Exercise requirements:
The records that follow must be repeated exactly as they stand.

*** Opening of Input records ***

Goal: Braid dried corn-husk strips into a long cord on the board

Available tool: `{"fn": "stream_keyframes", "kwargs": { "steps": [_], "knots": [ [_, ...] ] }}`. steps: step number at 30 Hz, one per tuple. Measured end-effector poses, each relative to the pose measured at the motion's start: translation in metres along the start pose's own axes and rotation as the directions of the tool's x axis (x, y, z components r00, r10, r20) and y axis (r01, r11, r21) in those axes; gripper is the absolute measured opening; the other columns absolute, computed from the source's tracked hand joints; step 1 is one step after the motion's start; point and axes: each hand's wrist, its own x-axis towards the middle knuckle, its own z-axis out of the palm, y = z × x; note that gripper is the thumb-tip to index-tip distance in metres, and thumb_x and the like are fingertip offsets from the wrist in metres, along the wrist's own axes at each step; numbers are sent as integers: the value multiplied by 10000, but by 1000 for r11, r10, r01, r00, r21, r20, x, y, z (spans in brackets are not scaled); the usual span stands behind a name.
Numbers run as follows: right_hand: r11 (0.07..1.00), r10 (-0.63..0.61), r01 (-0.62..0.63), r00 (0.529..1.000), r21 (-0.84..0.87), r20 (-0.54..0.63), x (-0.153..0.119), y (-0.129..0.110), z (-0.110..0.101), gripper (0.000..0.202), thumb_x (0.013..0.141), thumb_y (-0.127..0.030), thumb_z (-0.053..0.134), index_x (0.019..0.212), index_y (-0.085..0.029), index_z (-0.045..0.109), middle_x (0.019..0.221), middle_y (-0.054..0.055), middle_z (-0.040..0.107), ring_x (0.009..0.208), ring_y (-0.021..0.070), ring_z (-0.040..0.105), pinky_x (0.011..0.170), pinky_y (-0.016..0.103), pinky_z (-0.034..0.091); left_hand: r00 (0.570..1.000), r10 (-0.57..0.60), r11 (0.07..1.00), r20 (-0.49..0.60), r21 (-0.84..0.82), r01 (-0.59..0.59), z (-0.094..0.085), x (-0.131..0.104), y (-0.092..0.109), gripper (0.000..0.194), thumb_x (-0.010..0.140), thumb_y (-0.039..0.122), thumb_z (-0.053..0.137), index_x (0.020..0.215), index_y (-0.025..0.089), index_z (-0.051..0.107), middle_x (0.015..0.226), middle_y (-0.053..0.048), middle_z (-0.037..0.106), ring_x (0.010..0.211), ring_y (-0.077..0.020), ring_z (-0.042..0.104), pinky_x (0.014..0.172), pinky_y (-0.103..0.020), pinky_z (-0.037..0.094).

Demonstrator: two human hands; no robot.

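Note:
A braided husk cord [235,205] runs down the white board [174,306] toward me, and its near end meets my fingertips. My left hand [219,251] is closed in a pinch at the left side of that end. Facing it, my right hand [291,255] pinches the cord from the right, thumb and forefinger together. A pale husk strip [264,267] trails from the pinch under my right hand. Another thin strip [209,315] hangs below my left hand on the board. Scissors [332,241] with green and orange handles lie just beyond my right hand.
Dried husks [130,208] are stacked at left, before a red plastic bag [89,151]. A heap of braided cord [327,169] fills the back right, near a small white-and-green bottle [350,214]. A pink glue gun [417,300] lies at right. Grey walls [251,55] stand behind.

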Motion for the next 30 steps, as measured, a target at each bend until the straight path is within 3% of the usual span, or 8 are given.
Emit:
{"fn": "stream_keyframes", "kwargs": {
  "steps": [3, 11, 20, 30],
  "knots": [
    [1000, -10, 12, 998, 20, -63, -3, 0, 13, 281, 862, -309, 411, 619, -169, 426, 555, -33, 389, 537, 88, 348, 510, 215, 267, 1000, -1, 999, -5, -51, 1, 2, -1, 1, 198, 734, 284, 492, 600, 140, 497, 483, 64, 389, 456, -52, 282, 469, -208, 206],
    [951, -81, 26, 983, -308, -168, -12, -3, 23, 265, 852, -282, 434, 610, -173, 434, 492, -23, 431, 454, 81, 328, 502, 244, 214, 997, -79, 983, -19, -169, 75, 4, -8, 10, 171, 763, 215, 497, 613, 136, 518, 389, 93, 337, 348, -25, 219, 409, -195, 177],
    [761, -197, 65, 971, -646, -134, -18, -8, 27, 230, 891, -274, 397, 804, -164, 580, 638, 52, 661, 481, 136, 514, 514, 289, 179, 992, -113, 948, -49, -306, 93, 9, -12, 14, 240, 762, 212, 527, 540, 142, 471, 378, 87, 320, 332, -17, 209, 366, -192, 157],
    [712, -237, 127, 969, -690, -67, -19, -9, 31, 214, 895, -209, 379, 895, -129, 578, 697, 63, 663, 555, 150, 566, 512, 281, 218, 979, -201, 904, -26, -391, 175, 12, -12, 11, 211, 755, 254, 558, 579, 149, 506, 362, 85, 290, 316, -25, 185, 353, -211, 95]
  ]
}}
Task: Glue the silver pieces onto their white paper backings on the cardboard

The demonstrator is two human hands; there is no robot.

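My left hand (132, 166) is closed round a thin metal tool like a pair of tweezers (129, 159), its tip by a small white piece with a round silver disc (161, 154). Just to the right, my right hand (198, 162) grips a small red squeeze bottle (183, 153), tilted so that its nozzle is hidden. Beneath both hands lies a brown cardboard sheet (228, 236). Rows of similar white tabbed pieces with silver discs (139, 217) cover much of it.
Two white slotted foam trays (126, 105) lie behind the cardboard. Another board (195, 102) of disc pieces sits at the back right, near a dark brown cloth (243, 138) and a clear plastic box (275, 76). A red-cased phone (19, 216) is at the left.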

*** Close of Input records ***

Answer:
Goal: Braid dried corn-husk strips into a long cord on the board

Available tool: `{"fn": "stream_keyframes", "kwargs": { "steps": [_], "knots": [ [_, ...] ] }}`. steps: step number at 30 Hz, one per tuple. Measured end-effector poses, each relative to the pose measured at the motion's start: translation in metres along the start pose's own axes and rotation as the directions of the tool's x axis (x, y, z components r00, r10, r20) and y axis (r01, r11, r21) in those axes; gripper is the absolute measured opening; the other columns absolute, computed from the source's tracked hand joints; step 1 is one step after the motion's start; point and axes: each hand's wrist, its own x-axis towards the middle knuckle, its own z-axis out of the palm, y = z × x; note that gripper is the thumb-tip to index-tip distance in metres, and thumb_x and the like are fingertip offsets from the wrist in metres, along the wrist's own axes at each step; numbers are sent as integers: the value multiplied by 10000, but by 1000 for r11, r10, r01, r00, r21, r20, x, y, z (spans in brackets are not scaled); the usual span stands behind a name.
Numbers run as follows: right_hand: r11 (0.07..1.00), r10 (-0.63..0.61), r01 (-0.62..0.63), r00 (0.529..1.000), r21 (-0.84..0.87), r20 (-0.54..0.63), x (-0.153..0.119), y (-0.129..0.110), z (-0.110..0.101), gripper (0.000..0.202), thumb_x (0.013..0.141), thumb_y (-0.127..0.030), thumb_z (-0.053..0.134), index_x (0.019..0.212), index_y (-0.085..0.029), index_z (-0.045..0.109), middle_x (0.019..0.221), middle_y (-0.054..0.055), middle_z (-0.040..0.107), ring_x (0.009..0.208), ring_y (-0.021..0.070), ring_z (-0.040..0.105), pinky_x (0.011..0.170), pinky_y (-0.016..0.103), pinky_z (-0.034..0.091); left_hand: r00 (0.570..1.000), r10 (-0.57..0.60), r11 (0.07..1.00), r20 (-0.49..0.60), r21 (-0.84..0.82), r01 (-0.59..0.59), z (-0.094..0.085), x (-0.131..0.104), y (-0.092..0.109), gripper (0.000..0.194), thumb_x (-0.010..0.140), thumb_y (-0.039..0.122), thumb_z (-0.053..0.137), index_x (0.020..0.215), index_y (-0.025..0.089), index_z (-0.051..0.107), middle_x (0.015..0.226), middle_y (-0.053..0.048), middle_z (-0.037..0.106), ring_x (0.010..0.211), ring_y (-0.077..0.020), ring_z (-0.042..0.104), pinky_x (0.014..0.172), pinky_y (-0.103..0.020), pinky_z (-0.037..0.094).

Demonstrator: two human hands; no robot.

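Note:
A braided husk cord [235,205] runs down the white board [174,306] toward me, and its near end meets my fingertips. My left hand [219,251] is closed in a pinch at the left side of that end. Facing it, my right hand [291,255] pinches the cord from the right, thumb and forefinger together. A pale husk strip [264,267] trails from the pinch under my right hand. Another thin strip [209,315] hangs below my left hand on the board. Scissors [332,241] with green and orange handles lie just beyond my right hand.
Dried husks [130,208] are stacked at left, before a red plastic bag [89,151]. A heap of braided cord [327,169] fills the back right, near a small white-and-green bottle [350,214]. A pink glue gun [417,300] lies at right. Grey walls [251,55] stand behind.
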
Motion for the next 30 steps, as measured, a target at each bend until the straight path is within 3% of the usual span, or 8 are given.
Emit:
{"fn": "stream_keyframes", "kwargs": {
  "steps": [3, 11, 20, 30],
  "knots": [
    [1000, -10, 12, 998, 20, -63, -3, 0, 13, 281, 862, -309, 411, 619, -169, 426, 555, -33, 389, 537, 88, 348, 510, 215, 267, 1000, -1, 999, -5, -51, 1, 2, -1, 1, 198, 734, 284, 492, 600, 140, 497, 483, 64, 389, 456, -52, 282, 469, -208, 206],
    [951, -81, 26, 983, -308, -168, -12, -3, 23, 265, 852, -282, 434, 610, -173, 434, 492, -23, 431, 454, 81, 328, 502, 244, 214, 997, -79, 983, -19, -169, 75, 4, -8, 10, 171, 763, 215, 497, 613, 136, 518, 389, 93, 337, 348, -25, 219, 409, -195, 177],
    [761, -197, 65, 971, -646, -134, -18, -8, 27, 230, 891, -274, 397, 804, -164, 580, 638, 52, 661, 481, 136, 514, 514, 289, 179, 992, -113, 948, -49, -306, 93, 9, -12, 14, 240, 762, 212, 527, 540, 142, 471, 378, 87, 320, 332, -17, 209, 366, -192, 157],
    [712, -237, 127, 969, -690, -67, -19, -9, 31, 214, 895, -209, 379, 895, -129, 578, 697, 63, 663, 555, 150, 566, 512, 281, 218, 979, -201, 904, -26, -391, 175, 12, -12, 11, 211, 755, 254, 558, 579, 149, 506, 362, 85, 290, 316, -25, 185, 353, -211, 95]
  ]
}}
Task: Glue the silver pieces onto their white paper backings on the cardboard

The demonstrator is two human hands; there is no robot.

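My left hand (132, 166) is closed round a thin metal tool like a pair of tweezers (129, 159), its tip by a small white piece with a round silver disc (161, 154). Just to the right, my right hand (198, 162) grips a small red squeeze bottle (183, 153), tilted so that its nozzle is hidden. Beneath both hands lies a brown cardboard sheet (228, 236). Rows of similar white tabbed pieces with silver discs (139, 217) cover much of it.
Two white slotted foam trays (126, 105) lie behind the cardboard. Another board (195, 102) of disc pieces sits at the back right, near a dark brown cloth (243, 138) and a clear plastic box (275, 76). A red-cased phone (19, 216) is at the left.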

The exercise contains nothing more.